Jason-Web-Token-standard - https://jwt.io/introduction

  1. After Authentication (ex login) we have verified our user. Now we can pass him a Token, with a expiration time, his identifiers and maybe his access rights or allowed usage.
  2. He can then use that Token for this session.
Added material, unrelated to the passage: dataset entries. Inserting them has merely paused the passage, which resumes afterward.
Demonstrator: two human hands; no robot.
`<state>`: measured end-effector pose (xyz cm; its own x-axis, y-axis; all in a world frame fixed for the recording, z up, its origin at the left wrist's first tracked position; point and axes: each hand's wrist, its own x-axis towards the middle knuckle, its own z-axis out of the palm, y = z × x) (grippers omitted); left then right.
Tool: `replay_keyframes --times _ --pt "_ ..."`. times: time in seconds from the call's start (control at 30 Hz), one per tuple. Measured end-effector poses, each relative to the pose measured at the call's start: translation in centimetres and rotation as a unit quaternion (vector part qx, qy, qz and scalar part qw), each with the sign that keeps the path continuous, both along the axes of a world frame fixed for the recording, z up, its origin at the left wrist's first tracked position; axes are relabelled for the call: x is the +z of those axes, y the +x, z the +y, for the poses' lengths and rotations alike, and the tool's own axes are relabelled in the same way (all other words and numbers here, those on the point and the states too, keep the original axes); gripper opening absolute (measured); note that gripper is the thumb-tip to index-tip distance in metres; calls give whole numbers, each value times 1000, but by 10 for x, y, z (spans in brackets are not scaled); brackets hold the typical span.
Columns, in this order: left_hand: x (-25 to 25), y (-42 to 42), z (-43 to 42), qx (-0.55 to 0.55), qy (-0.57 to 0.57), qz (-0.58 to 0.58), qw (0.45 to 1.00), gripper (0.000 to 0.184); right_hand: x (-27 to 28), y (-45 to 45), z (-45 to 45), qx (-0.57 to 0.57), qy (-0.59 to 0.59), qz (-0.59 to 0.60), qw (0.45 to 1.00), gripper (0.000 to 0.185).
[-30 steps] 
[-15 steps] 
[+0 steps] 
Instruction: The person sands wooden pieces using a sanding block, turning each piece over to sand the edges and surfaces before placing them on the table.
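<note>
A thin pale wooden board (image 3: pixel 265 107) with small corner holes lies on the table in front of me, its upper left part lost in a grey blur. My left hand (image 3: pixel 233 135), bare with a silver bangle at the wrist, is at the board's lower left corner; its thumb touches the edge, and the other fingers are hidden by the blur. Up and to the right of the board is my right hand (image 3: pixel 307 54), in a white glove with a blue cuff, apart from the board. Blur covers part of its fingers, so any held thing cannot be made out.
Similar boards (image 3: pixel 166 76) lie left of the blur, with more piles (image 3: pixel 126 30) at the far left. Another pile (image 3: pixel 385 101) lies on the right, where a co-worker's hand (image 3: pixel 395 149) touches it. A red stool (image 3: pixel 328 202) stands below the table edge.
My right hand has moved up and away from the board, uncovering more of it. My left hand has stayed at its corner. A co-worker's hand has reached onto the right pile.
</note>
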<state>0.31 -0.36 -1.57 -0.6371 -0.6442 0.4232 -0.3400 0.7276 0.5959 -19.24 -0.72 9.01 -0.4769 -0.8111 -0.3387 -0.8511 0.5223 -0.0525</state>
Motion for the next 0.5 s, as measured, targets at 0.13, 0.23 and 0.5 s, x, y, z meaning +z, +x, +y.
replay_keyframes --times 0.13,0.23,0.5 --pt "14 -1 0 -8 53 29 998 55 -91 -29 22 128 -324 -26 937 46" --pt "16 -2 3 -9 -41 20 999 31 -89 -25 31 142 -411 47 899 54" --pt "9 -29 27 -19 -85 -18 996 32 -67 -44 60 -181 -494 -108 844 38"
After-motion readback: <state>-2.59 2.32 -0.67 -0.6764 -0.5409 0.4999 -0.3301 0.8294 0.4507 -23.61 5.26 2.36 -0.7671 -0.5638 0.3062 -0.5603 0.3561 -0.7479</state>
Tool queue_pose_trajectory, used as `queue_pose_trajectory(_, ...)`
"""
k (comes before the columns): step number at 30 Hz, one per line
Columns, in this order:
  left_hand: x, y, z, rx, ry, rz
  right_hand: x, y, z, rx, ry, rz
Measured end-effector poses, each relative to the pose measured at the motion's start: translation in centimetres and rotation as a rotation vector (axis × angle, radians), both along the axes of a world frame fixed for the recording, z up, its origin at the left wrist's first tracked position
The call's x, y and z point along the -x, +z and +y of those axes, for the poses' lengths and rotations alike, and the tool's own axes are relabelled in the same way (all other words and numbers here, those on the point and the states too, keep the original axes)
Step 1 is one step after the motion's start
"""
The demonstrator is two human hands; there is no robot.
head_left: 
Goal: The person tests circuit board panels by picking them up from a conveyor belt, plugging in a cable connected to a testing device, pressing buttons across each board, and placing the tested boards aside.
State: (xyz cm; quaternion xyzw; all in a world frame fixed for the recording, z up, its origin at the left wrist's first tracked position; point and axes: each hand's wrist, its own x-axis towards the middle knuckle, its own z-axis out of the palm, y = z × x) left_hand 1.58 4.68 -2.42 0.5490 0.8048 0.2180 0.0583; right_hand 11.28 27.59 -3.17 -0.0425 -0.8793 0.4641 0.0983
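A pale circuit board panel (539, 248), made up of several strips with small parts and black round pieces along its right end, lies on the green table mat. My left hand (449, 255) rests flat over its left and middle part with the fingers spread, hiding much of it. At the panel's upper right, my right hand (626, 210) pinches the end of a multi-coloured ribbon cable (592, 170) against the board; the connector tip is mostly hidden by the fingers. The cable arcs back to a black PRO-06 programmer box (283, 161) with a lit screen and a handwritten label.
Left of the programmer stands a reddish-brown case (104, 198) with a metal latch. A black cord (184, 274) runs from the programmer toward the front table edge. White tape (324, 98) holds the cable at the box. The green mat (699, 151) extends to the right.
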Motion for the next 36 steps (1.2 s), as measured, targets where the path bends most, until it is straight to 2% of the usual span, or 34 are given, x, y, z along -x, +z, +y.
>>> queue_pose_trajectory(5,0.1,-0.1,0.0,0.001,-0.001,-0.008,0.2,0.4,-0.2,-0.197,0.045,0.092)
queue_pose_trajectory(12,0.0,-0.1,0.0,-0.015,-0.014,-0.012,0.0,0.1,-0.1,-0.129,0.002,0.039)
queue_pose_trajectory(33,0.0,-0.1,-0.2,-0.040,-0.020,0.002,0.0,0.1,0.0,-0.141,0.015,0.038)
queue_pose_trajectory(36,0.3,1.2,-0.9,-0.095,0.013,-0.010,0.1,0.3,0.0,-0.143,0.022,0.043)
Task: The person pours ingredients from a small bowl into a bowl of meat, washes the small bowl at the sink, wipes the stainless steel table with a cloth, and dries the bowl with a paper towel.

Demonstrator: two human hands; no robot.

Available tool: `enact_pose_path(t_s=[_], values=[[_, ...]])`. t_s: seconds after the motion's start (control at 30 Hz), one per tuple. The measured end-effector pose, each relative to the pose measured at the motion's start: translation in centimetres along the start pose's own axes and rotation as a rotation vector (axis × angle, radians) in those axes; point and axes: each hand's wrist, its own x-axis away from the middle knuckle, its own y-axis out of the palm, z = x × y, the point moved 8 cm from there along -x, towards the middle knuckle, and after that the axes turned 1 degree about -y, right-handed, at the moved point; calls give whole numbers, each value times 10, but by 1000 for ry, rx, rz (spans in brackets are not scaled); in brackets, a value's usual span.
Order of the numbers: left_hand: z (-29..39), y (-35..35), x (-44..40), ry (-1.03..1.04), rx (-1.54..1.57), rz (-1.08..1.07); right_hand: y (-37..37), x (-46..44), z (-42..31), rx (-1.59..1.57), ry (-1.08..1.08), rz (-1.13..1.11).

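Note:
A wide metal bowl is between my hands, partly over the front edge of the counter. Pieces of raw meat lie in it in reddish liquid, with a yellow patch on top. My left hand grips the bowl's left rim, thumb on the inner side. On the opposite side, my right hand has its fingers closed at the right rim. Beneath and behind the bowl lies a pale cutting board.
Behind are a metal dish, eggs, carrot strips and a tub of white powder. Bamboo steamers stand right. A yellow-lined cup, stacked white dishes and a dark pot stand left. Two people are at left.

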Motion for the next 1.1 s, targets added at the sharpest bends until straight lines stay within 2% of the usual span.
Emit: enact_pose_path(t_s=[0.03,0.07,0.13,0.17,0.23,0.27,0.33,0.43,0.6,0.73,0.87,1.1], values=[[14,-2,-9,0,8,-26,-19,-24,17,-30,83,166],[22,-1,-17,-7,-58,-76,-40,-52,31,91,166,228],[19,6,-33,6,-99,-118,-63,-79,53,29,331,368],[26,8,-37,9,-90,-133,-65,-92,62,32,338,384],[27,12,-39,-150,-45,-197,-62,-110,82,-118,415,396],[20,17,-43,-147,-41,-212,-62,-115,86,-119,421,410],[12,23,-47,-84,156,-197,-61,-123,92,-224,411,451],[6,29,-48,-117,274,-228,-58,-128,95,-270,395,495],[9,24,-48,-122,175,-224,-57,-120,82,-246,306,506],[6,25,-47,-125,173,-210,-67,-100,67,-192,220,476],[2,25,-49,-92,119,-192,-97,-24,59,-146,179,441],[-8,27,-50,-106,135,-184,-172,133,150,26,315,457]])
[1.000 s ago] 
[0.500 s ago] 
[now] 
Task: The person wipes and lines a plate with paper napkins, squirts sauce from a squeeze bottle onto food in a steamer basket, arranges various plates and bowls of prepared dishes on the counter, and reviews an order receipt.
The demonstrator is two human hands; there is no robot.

Maybe store it in his cookies if on a browser.
  3. And pass it with his requests so we can use that information for authorization, ex making sure use Paul can edit Pauls-Contact info, but not Dorians.

Golang package

jwt package for golang go get -u github.com/golang-jwt/jwt/v5

Minimal JWT-example:

for a bigger example, with db and login, and using the below as middleware check out: https://github.com/vincepr/gobank

package main

import (
    "fmt"
    "os"
    "time"
    "github.com/golang-jwt/jwt/v5"
)


func main(){
    // create token for user, for example when login in
    token, err := createJWTToken("accountId-12345", true)
    if err != nil{
        fmt.Print("token creation failed")
    }
    fmt.Printf("token is: \n%v\n\n",token)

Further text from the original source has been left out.